To justify gross inequality in this framework, we would have to believe that the social value of an additional dollar's worth of happiness is greater for the millionaire than for the beggar. The more you have, the happier you are to have more, and the happier we should be to give it to you. If this is true for wealth, then wealth is the only known material good for which it is true. This is nonsense.
With regard to argument (2), if we are unwilling to grant equality uncontested priority over all the other abstract goods, then we should also be skeptical that freedom can be an uncontested, singular value. Maximizing economic freedom at all costs leads to unconscionable results, just as does maximizing economic equality.
Instead, societies have a plurality of values, a plurality of abstract goods in tension with one another, and just like physical goods, it's necessary to balance them and arrive at the best possible basket of goods under changing conditions.
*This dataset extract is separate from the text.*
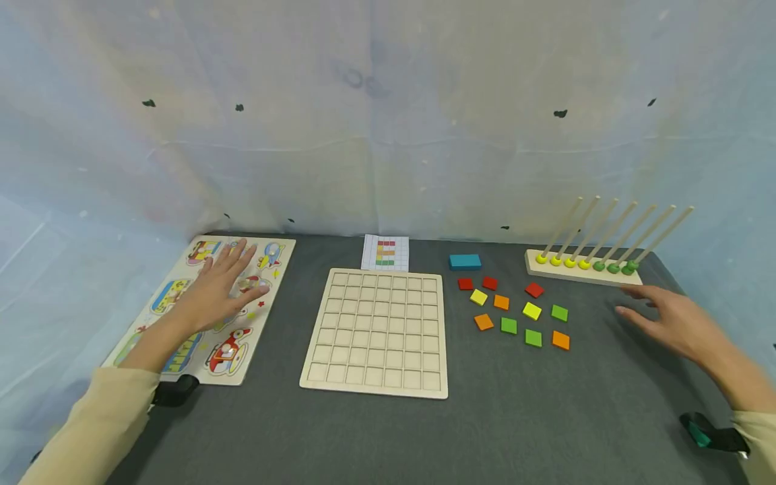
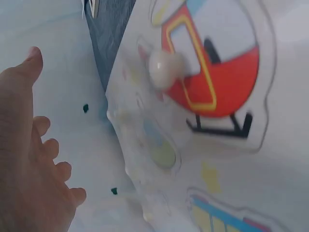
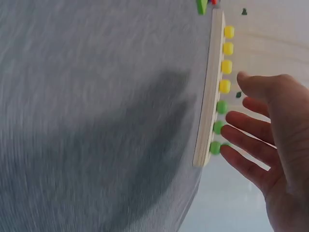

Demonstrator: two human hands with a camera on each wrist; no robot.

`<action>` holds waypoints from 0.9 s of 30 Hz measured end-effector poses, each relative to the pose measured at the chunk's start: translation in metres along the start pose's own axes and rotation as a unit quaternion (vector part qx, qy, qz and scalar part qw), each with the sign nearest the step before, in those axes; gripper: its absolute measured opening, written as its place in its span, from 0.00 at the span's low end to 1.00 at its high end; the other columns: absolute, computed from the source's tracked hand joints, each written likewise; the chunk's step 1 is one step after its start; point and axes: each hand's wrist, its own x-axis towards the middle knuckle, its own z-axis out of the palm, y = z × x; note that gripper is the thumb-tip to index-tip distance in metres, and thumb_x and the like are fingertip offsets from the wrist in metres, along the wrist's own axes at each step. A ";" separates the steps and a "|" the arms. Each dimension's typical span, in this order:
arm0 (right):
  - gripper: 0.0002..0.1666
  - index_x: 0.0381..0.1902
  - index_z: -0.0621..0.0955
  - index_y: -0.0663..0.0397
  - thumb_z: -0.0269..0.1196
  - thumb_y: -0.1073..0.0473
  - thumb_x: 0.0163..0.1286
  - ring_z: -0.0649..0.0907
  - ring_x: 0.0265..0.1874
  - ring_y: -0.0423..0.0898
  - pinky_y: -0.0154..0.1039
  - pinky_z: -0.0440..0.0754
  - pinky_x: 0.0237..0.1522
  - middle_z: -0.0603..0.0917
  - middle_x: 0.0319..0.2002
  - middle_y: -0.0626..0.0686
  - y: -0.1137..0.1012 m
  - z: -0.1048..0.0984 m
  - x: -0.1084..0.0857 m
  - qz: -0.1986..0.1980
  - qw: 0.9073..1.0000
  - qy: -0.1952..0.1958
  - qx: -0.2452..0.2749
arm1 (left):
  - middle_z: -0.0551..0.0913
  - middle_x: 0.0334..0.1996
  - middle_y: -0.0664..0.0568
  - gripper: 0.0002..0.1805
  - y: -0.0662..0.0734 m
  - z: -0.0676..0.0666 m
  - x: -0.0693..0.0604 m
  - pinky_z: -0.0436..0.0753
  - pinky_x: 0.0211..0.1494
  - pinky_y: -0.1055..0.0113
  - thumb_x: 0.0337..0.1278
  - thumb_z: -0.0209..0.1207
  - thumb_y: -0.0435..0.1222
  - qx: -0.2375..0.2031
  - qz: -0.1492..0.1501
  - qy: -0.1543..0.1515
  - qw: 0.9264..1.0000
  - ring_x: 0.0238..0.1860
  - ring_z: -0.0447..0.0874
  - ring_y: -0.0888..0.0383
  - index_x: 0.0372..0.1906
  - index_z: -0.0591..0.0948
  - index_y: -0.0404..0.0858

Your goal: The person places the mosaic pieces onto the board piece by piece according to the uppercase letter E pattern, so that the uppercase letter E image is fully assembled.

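Observation:
My left hand [image 1: 215,289] hovers over or touches a white knobbed picture puzzle board [image 1: 285,249] at the left; contact is unclear. Its fingers are extended with nothing in them. In the left wrist view, a red helicopter puzzle piece [image 2: 241,82] with a pale knob is seen close up beside the hand. My right hand [image 1: 679,320] is in the air just in front of a wooden bead rack [image 1: 582,274], at its right end. Loosely spread fingers [image 3: 251,130] hold nothing. Yellow and green beads sit at the foot of the rack's slanting pegs.
A wooden grid board [image 1: 376,330] lies mid-table, with a colour pattern card [image 1: 385,253] behind it. Right of it are a blue block [image 1: 465,263] and several loose square tiles, among them a green tile [image 1: 533,338] and a red tile [image 1: 534,289]. A pale curtain [image 1: 376,168] hangs behind.

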 end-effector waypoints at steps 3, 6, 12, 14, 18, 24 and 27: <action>0.21 0.52 0.80 0.70 0.66 0.59 0.68 0.83 0.39 0.66 0.62 0.79 0.38 0.84 0.44 0.69 -0.006 0.000 0.002 -0.019 0.999 0.006 0.031 | 0.38 0.78 0.40 0.48 0.005 0.003 0.000 0.37 0.74 0.37 0.67 0.54 0.57 -0.002 0.013 0.000 1.000 0.77 0.34 0.37 0.79 0.44 0.41; 0.17 0.50 0.82 0.69 0.66 0.63 0.67 0.85 0.37 0.62 0.60 0.81 0.37 0.86 0.41 0.65 -0.013 0.001 0.005 -0.039 0.998 0.006 0.046 | 0.35 0.78 0.43 0.49 0.009 0.007 -0.003 0.41 0.74 0.37 0.66 0.55 0.57 -0.002 0.016 -0.007 1.000 0.77 0.35 0.37 0.79 0.43 0.43; 0.15 0.48 0.83 0.68 0.67 0.65 0.64 0.85 0.35 0.57 0.57 0.82 0.37 0.87 0.40 0.62 -0.026 0.006 0.014 -0.053 0.997 0.007 0.050 | 0.35 0.79 0.45 0.51 0.020 0.013 -0.008 0.43 0.74 0.37 0.65 0.55 0.58 -0.014 0.006 -0.024 1.000 0.77 0.35 0.37 0.79 0.42 0.44; 0.15 0.48 0.83 0.68 0.67 0.65 0.64 0.85 0.35 0.56 0.56 0.83 0.37 0.87 0.40 0.61 -0.030 0.007 0.018 -0.059 0.997 0.002 0.056 | 0.35 0.79 0.43 0.51 0.025 0.015 -0.010 0.43 0.73 0.36 0.65 0.56 0.58 -0.036 0.000 -0.038 0.999 0.77 0.35 0.37 0.80 0.41 0.45; 0.15 0.48 0.83 0.68 0.67 0.66 0.64 0.86 0.36 0.56 0.55 0.83 0.38 0.86 0.41 0.61 -0.039 0.009 0.025 -0.070 0.995 -0.008 0.072 | 0.36 0.79 0.42 0.52 0.037 0.020 -0.009 0.43 0.73 0.36 0.63 0.57 0.58 -0.064 0.003 -0.058 0.996 0.77 0.35 0.37 0.80 0.43 0.44; 0.16 0.50 0.82 0.68 0.66 0.65 0.66 0.85 0.38 0.57 0.56 0.83 0.40 0.86 0.43 0.63 -0.056 0.013 0.037 -0.069 0.993 -0.030 0.092 | 0.44 0.78 0.39 0.54 0.054 0.031 -0.007 0.47 0.73 0.38 0.58 0.60 0.62 -0.032 0.035 -0.067 0.997 0.76 0.41 0.36 0.78 0.50 0.38; 0.17 0.51 0.82 0.68 0.65 0.65 0.66 0.86 0.39 0.57 0.55 0.83 0.40 0.86 0.43 0.62 -0.066 0.015 0.044 -0.074 0.992 -0.036 0.099 | 0.45 0.78 0.38 0.55 0.061 0.037 -0.007 0.51 0.72 0.37 0.56 0.59 0.64 -0.036 0.035 -0.080 0.996 0.76 0.43 0.35 0.78 0.52 0.37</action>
As for argument (3), that the market is somehow a perfect moral judge, this is equally foolish. As Mark Twain observed, if God seeks to punish us with thunderbolts in this life, then His aim must be very poor indeed, given the distribution of lightning strikes. The market is a wonderful tool and a servant, but a terrible master. Its thunderbolts (good and bad) are no better distributed than the lightning.
In conclusion: No, it's not healthy for the economy or the country to have extreme inequality.